% !TEX root = main.tex

\section{Problem Setting}

\label{section:problem}

\paragraph{Objective.} We consider a set $N = \{1, \dots, n \}$ of $n$ nodes
seeking to
collaboratively solve a classification task with $L$ classes. We denote a
labeled data point by a tuple $(x,y)$ where $x$ represents the data point 
(e.g., a feature vector) and $y\in\{1,\dots,L\}$ its label.
Each
node has
access to a local dataset that
 follows its own local distribution $D_i$ which may differ from that of other
 nodes.
In this work, we tackle label distribution skew: denoting by $p_i(x,y)=p_i
(x|y)p_i(y)$ the
probability of $(x,y)$ under the local distribution $D_i$ of node $i$, we
assume that $p_i(y)$ may vary across nodes.
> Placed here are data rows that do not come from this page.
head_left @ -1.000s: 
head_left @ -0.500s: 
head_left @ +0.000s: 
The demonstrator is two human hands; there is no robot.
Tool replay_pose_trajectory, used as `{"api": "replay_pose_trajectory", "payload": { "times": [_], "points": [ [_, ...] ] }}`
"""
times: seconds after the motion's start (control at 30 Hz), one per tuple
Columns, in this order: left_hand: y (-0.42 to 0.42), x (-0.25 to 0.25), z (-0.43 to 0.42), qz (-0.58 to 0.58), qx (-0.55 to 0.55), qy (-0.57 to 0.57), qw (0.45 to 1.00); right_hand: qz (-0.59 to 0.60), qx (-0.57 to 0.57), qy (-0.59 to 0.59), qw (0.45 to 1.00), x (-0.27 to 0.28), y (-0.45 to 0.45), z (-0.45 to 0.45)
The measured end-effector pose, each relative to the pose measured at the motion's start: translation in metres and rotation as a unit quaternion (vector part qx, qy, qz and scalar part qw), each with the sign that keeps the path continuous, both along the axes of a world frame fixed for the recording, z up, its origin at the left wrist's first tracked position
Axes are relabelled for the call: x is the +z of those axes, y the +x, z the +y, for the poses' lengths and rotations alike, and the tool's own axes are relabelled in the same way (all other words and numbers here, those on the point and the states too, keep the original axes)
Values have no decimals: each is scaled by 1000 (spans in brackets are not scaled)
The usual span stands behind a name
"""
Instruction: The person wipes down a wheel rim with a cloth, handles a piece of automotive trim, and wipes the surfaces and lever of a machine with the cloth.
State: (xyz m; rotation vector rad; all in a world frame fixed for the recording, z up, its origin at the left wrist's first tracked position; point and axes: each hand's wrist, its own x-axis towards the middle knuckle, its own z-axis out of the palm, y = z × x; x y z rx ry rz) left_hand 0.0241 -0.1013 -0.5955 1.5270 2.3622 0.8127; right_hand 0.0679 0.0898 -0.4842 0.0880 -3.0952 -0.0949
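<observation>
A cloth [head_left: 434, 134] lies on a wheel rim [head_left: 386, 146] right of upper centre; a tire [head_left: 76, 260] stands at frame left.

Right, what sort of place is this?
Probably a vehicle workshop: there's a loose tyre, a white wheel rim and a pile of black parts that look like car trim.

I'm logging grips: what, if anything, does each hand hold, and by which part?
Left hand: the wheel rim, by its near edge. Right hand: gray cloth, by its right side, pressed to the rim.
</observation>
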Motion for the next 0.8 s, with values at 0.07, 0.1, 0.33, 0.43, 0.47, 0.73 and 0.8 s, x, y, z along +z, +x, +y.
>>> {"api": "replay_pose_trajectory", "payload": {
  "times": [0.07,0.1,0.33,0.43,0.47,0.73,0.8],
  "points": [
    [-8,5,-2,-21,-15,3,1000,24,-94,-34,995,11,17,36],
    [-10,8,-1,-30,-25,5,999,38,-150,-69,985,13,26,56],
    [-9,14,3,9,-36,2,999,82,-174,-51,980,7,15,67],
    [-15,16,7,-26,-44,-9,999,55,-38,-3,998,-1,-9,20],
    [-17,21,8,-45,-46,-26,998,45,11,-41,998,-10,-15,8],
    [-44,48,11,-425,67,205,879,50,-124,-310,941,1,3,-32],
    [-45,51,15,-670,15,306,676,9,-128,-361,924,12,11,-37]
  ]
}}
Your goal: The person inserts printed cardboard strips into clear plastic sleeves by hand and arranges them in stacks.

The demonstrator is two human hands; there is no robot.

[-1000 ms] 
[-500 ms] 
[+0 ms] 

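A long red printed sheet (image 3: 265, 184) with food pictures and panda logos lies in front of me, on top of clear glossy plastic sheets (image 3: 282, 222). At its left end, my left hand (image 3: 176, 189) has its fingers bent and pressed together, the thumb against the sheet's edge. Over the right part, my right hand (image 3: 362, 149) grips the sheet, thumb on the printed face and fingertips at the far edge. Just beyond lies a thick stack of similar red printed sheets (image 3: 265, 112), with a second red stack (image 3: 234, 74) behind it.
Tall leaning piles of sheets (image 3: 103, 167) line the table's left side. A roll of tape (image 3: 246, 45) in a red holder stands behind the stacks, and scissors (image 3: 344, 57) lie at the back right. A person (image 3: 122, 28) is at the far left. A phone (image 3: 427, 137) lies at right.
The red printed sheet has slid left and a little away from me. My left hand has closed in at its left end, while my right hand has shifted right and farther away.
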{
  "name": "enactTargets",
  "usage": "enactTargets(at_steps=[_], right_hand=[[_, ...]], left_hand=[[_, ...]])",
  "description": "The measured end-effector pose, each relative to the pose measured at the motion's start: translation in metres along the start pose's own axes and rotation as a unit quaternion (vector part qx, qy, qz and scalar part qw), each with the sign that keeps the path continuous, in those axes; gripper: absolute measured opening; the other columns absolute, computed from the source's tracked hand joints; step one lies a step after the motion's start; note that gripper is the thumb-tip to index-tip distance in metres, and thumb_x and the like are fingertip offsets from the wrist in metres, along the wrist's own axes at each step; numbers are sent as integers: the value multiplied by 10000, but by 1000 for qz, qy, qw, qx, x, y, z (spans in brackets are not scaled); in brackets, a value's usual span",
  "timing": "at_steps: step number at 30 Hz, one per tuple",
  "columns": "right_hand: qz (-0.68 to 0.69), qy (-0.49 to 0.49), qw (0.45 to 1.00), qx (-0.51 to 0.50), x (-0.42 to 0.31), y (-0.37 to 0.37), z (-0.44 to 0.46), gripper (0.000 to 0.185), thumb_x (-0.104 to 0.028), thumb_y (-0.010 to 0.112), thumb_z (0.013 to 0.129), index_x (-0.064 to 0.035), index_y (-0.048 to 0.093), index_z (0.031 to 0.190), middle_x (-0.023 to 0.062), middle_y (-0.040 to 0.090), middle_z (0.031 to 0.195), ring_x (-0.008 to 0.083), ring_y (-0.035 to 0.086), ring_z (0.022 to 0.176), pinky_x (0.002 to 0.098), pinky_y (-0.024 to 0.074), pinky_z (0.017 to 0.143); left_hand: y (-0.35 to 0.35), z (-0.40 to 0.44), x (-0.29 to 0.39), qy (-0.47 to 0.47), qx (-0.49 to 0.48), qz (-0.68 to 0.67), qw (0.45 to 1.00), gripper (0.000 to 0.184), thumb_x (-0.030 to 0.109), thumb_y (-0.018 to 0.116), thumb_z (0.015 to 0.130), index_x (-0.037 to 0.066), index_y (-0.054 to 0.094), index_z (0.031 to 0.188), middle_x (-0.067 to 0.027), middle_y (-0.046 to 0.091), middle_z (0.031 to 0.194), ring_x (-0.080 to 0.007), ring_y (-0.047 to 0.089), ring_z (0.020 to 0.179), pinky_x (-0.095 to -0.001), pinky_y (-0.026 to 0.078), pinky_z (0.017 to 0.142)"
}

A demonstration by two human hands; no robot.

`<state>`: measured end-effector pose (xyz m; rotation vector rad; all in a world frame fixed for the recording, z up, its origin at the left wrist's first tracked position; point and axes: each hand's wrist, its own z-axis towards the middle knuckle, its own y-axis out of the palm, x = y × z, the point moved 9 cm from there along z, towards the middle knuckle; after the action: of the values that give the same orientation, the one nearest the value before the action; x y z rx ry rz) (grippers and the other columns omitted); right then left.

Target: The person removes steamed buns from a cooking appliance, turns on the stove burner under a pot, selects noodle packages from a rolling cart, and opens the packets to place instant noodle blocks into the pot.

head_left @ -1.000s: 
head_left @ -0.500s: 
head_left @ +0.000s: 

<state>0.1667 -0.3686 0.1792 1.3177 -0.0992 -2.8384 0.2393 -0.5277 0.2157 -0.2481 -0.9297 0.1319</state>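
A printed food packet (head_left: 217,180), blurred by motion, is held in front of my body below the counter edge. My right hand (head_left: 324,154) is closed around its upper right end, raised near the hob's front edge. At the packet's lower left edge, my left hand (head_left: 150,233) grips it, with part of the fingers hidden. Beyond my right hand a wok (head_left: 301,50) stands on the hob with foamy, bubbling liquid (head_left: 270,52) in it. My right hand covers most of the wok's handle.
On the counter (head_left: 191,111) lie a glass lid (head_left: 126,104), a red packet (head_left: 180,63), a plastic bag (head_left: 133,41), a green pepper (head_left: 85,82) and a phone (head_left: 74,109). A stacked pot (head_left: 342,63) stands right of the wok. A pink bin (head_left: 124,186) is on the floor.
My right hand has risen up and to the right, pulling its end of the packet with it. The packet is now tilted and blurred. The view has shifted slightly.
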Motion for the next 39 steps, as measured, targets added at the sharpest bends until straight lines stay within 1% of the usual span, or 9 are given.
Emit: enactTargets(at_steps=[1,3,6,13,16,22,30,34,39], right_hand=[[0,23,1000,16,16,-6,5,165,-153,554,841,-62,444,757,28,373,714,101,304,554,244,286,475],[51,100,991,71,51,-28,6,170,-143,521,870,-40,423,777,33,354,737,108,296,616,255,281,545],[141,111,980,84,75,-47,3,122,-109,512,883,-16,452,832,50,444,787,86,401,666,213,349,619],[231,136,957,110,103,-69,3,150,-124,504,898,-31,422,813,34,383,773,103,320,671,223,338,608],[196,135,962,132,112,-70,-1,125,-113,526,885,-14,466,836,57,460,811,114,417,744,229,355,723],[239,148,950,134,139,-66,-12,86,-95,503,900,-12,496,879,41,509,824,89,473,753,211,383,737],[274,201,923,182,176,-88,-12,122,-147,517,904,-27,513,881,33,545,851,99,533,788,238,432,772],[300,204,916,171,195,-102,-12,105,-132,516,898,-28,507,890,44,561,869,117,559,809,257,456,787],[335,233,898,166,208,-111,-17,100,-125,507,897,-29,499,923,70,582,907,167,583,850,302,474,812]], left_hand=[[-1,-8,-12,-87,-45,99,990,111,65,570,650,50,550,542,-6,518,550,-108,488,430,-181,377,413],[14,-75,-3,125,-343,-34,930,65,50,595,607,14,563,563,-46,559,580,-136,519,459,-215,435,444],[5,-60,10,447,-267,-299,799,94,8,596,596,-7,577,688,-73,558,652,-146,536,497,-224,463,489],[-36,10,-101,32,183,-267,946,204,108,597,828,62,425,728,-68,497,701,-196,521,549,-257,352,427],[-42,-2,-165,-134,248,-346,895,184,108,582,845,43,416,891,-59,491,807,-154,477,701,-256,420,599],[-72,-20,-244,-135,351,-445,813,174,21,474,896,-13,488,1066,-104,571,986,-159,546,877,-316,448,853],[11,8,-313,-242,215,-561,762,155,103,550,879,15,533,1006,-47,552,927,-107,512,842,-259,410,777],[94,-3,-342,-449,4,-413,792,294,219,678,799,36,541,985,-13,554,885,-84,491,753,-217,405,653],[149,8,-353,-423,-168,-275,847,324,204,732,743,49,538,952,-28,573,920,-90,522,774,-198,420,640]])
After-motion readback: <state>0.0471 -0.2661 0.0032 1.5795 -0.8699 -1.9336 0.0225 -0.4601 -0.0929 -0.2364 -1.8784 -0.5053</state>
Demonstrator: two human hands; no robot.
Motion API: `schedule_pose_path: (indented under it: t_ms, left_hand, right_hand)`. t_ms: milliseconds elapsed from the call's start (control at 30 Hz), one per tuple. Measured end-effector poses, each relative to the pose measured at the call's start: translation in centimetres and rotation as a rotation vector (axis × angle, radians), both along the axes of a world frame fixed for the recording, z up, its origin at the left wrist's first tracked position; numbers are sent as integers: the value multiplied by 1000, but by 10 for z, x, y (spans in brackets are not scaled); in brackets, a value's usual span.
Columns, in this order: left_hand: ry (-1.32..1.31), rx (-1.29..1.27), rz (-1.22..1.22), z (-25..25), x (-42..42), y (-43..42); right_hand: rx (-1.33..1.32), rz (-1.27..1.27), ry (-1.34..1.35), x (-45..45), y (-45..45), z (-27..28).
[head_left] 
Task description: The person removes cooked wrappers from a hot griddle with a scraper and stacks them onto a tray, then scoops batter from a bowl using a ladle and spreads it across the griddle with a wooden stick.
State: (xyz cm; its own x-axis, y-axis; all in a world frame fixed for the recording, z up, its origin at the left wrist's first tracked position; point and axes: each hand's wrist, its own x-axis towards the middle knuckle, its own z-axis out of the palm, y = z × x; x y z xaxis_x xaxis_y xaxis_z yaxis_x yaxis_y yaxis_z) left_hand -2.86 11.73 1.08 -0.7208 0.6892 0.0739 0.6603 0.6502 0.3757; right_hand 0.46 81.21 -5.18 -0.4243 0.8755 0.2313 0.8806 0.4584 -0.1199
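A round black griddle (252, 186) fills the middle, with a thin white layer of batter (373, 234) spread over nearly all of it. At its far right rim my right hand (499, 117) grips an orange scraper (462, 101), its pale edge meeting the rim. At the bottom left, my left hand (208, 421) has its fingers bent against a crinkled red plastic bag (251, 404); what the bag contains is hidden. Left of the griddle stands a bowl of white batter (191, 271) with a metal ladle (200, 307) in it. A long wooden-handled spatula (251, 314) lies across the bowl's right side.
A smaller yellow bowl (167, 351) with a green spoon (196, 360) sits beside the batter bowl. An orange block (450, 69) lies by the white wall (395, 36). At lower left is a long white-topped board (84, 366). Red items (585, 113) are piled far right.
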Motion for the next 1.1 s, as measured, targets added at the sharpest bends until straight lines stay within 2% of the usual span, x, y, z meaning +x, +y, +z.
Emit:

We refer to 
\cite{kairouz2019advances,quagmire} for concrete examples of problems
with label distribution skew.

The objective is to find the parameters
$\theta$ of a global model that performs well on the union of the local
 distributions by
 minimizing
 the average training loss:
\begin{equation}
\min_{\theta} \frac{1}{n}\sum_{i=1}^{n} \mathds{E}_
{(x_i,y_i) \sim D_i} [F_i(\theta;x_i,y_i)],
\label{eq:dist-optimization-problem}
\end{equation}
where $(x_i,y_i)$ is a data point drawn from $D_i$ and $F_i$ is the loss
function
on node $i$. Therefore, $\mathds{E}_{(x_i,y_i) \sim D_i} F_i(\theta;x_i,y_i)$
denotes 
the
expected loss of model $\theta$ over $D_i$.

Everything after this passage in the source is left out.